The Road to Relativity should interest anyone — including readers with no exposure to college-level physics — who can sympathize with what Einstein described as “the years of searching in the dark for a truth that one feels, but cannot express; the intense desire and the alternations of confidence and misgiving, until one breaks through to clarity and understanding.” Gutfreund and Renn have also edited an anniversary edition of Einstein’s 1917 book Relativity: The Special and the General Theory, which Einstein wrote to explain the theories to a popular audience.

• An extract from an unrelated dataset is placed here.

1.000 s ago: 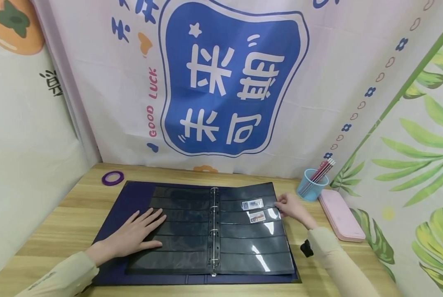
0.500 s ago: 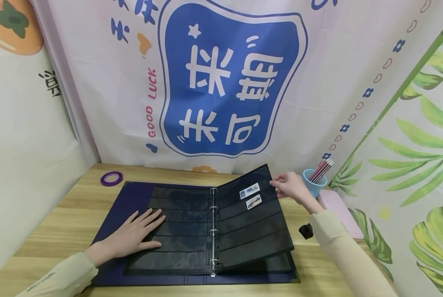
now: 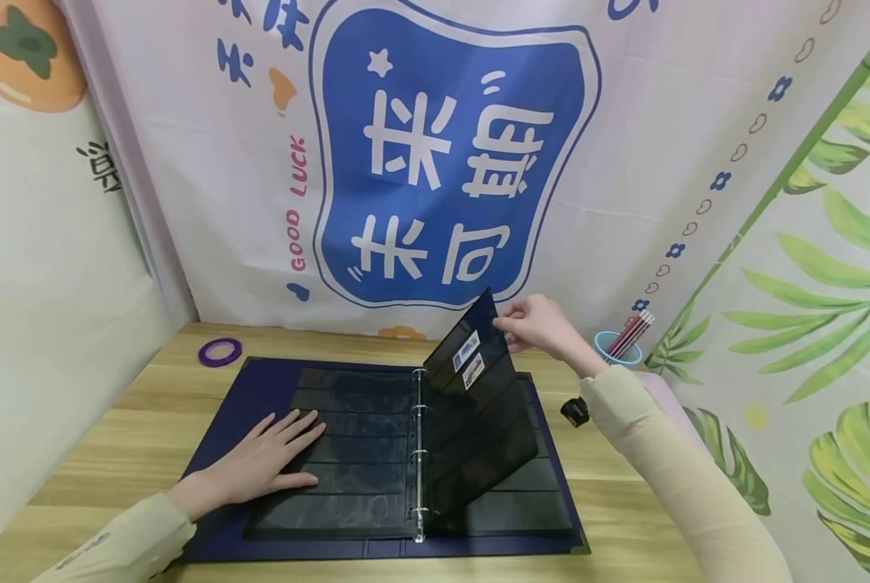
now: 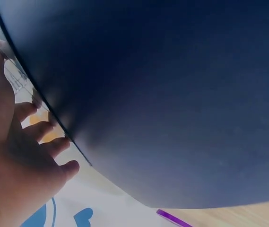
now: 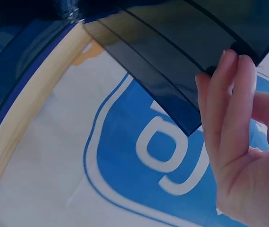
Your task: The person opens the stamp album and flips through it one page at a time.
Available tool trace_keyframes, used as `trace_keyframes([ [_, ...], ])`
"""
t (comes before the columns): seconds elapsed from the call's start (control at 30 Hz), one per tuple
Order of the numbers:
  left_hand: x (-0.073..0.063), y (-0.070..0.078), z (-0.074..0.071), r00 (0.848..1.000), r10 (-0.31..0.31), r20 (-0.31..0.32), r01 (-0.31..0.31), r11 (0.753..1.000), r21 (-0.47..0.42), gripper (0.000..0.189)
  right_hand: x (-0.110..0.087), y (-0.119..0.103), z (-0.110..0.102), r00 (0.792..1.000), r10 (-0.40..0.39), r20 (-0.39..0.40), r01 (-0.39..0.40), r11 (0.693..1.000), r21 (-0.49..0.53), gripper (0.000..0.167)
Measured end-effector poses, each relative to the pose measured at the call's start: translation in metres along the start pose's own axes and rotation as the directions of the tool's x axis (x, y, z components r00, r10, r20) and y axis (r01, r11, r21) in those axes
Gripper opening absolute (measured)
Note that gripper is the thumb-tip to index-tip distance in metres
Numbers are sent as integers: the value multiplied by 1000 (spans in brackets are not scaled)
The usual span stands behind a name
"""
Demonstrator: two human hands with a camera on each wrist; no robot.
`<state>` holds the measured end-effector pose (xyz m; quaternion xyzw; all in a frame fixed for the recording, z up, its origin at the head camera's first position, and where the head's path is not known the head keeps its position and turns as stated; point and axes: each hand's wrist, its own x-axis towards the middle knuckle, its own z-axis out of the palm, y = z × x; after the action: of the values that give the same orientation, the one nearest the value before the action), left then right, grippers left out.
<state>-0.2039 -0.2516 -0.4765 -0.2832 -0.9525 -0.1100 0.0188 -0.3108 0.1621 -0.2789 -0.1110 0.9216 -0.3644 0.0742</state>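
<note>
A dark blue ring-binder stamp album (image 3: 275, 385) lies spread on the table, with metal rings (image 3: 420, 453) down its middle. My right hand (image 3: 540, 328) pinches the outer edge of a black album page (image 3: 479, 421), which stands tilted up from the right side. Two stamps, an upper one (image 3: 467, 351) and a lower one (image 3: 473, 372), sit in that page's pockets. Beneath it, another black page (image 3: 544, 494) lies flat. My left hand (image 3: 260, 461) rests with fingers spread on the left-hand page (image 3: 362, 486). The right wrist view shows the lifted page (image 5: 158, 52) from its other side.
A purple tape ring (image 3: 219, 352) lies at the back left. At the back right stands a blue mesh cup (image 3: 617, 348) with pencils, beside a pink case (image 3: 668, 397) partly hidden by the right arm. A printed cloth (image 3: 260, 243) hangs behind the table.
My right hand has raised the stamped page from nearly flat to steeply tilted, moving up and leftward. The page beneath has come into sight. My left hand has stayed in place.
</note>
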Motion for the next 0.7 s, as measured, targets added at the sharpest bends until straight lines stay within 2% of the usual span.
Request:
trace_keyframes([
  [0.23,6,3,-8,999,16,43,-16,1000,19,82,11,-21,6,1000,-8,29,8,1000,28,31],
  [0.3,9,7,-13,999,28,34,-29,999,35,81,13,-27,8,999,-14,40,12,999,50,29],
  [0.4,20,18,-23,998,57,-32,-54,996,70,75,15,-36,12,999,-26,47,23,997,67,27],
  [0.5,35,38,-37,989,69,-130,-61,996,69,64,18,-42,17,998,-38,49,34,996,78,25],
  [0.7,71,89,-73,965,53,-259,-69,996,-54,28,22,-50,27,998,-42,52,38,997,71,26],
])
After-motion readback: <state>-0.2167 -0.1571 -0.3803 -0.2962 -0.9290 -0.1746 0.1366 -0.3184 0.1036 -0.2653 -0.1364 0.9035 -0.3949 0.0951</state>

One refreshing quality of these two volumes is how they reveal not only Einstein’s methods, but also the man himself. The image of Einstein that prevails in our culture often threatens to obscure the limits to his own abilities and the great difficulties he faced in developing his theory. If “genius” signifies someone whose intellectual and creative capacities far outstrip those of peers, and whose best work seems comparatively effortless, then, as The Road to Relativity illustrates quite well, Einstein was at best a faltering genius. While he did much of his work independently, he relied on the contributions of people such as Marcel Grossmann, who coauthored an early version of general relativity (called the Entwurf version, from the German for “draft”), and introduced Einstein to a mathematical method called tensor calculus that is essential for many of the theory’s calculations. Someone who played a similar role was Michele Besso, who warned Einstein about a flaw in the Entwurf equations and helped him with early calculations of the predicted orbit of Mercury. And, as Gutfreund and Renn show, Einstein struggled mightily to find his way to the light. In 1912, he wrote to a colleague, “one thing is certain: never before in my life have I toiled any where near as much.” Einstein’s genius lay not principally in his great talent for mathematics and physics, but in his great creativity and sheer determination to carry on toward a summit he perceived sometimes dimly.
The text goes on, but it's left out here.